Task objective
Print the listing below again. Change nothing.

Provided data
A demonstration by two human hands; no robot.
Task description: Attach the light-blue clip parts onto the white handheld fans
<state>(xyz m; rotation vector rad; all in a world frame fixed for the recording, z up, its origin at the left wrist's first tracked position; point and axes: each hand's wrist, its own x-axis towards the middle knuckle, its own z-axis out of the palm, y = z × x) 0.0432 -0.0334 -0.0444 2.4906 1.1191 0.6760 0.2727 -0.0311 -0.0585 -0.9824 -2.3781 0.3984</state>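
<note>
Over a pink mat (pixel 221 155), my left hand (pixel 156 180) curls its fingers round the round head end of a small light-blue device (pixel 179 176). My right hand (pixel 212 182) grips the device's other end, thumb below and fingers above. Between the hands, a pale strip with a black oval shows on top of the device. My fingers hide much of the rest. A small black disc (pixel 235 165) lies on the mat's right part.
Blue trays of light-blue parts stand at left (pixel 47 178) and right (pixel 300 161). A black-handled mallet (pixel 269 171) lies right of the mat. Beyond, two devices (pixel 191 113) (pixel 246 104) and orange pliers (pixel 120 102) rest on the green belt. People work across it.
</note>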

Answer area
A demonstration by two human hands; no robot.
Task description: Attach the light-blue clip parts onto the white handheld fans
<state>(xyz m; rotation vector rad; all in a world frame fixed for the recording, z up, its origin at the left wrist's first tracked position; point and axes: each hand's wrist, its own x-axis towards the middle knuckle, its own z-axis out of the palm, y = z × x) 0.0432 -0.0334 -0.0444 2.4906 1.1191 0.6760 0.2727 -0.0311 -0.0585 -0.9824 -2.3781 0.3984</state>
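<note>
Over a pink mat (pixel 221 155), my left hand (pixel 156 180) curls its fingers round the round head end of a small light-blue device (pixel 179 176). My right hand (pixel 212 182) grips the device's other end, thumb below and fingers above. Between the hands, a pale strip with a black oval shows on top of the device. My fingers hide much of the rest. A small black disc (pixel 235 165) lies on the mat's right part.
Blue trays of light-blue parts stand at left (pixel 47 178) and right (pixel 300 161). A black-handled mallet (pixel 269 171) lies right of the mat. Beyond, two devices (pixel 191 113) (pixel 246 104) and orange pliers (pixel 120 102) rest on the green belt. People work across it.
</note>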

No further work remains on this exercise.